ASSIGNMENT:
Up to and including the line with "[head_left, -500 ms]", repeat every line of the listing exactly, beginning at the first.

DATA BELOW:
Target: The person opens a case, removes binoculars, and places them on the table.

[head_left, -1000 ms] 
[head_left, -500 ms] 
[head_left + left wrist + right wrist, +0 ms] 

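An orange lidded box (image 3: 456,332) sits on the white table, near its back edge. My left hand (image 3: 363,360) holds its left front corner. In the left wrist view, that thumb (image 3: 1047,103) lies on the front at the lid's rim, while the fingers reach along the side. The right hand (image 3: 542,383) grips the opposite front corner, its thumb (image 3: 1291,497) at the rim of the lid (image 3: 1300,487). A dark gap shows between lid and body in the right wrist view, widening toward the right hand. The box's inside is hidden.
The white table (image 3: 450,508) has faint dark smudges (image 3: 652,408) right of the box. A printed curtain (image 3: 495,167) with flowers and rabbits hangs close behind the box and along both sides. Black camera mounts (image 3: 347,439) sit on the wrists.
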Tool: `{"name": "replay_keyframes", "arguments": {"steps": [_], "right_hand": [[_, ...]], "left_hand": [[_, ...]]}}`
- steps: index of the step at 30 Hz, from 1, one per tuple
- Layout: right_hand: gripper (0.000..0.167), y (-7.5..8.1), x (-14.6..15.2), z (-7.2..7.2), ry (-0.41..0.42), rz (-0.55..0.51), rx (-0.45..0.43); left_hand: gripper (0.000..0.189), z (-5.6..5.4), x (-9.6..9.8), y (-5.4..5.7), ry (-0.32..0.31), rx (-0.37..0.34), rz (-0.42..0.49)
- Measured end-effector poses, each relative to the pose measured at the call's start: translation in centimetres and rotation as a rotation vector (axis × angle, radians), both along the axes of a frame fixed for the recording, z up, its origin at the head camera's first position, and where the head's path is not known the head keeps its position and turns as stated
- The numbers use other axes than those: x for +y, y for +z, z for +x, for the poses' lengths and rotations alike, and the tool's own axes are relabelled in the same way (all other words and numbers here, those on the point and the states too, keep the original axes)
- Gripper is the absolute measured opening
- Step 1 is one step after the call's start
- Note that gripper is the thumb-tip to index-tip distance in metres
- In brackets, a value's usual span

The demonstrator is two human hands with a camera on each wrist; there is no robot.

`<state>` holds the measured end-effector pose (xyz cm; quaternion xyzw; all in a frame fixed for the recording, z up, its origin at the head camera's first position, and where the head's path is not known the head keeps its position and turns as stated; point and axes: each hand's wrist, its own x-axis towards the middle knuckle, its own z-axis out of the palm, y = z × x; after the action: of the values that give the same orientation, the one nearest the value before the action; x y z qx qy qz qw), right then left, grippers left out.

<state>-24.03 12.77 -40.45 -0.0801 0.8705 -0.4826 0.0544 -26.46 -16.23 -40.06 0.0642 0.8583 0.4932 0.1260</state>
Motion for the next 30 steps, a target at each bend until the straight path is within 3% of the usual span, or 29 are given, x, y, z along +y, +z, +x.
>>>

PROBLEM SOLUTION:
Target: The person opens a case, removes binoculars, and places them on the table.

[head_left, -1000 ms] 
[head_left, -500 ms] 

That's the full output for the exercise.